▶ Task requirements
Write the data below out exactly as it stands. Do not include the pictures.

▶ Provided data
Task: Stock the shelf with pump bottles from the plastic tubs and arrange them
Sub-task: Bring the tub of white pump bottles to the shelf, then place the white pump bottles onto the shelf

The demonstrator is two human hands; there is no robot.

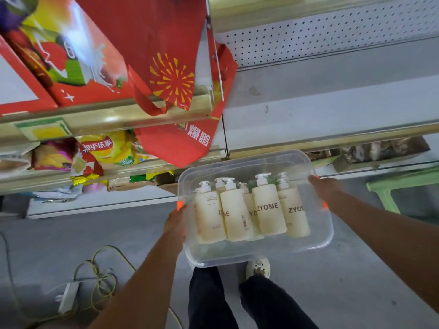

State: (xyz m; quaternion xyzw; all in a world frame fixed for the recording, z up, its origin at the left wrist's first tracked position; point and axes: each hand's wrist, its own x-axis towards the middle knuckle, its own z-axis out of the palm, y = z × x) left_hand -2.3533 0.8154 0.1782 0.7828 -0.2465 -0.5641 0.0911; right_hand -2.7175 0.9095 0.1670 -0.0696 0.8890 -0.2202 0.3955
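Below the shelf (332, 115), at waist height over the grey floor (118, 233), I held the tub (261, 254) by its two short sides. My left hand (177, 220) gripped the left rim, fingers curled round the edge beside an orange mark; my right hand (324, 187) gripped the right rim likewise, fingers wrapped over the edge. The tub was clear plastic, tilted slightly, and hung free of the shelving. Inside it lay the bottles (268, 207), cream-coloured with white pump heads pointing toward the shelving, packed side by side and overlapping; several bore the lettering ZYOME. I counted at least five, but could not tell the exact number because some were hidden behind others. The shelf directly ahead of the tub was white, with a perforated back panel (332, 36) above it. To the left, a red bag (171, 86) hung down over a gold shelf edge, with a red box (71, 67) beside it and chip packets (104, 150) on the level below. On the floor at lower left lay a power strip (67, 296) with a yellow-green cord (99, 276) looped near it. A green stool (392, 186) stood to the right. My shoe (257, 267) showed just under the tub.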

▶ Exercise response
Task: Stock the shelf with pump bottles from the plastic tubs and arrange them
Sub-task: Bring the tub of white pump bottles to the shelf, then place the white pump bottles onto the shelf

The demonstrator is two human hands; there is no robot.


State: (xyz m; quaternion xyzw; all in a world frame fixed for the recording, z up, its origin at the left wrist's first tracked position; point and axes: each hand's wrist, its own x-axis towards the middle knuckle, its own z-axis out of the palm, y = z × x) left_hand -2.3533 0.8154 0.1782 0.7828 -0.2465 -0.5641 0.0911; right_hand -2.7175 0.9095 0.1670 -0.0696 0.8890 -0.2202 0.3955
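Below the shelf (332, 115), at waist height over the grey floor (118, 233), I held the tub (261, 254) by its two short sides. My left hand (177, 220) gripped the left rim, fingers curled round the edge beside an orange mark; my right hand (324, 187) gripped the right rim likewise, fingers wrapped over the edge. The tub was clear plastic, tilted slightly, and hung free of the shelving. Inside it lay the bottles (268, 207), cream-coloured with white pump heads pointing toward the shelving, packed side by side and overlapping; several bore the lettering ZYOME. I counted at least five, but could not tell the exact number because some were hidden behind others. The shelf directly ahead of the tub was white, with a perforated back panel (332, 36) above it. To the left, a red bag (171, 86) hung down over a gold shelf edge, with a red box (71, 67) beside it and chip packets (104, 150) on the level below. On the floor at lower left lay a power strip (67, 296) with a yellow-green cord (99, 276) looped near it. A green stool (392, 186) stood to the right. My shoe (257, 267) showed just under the tub.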

The exercise is done, with nothing left to add.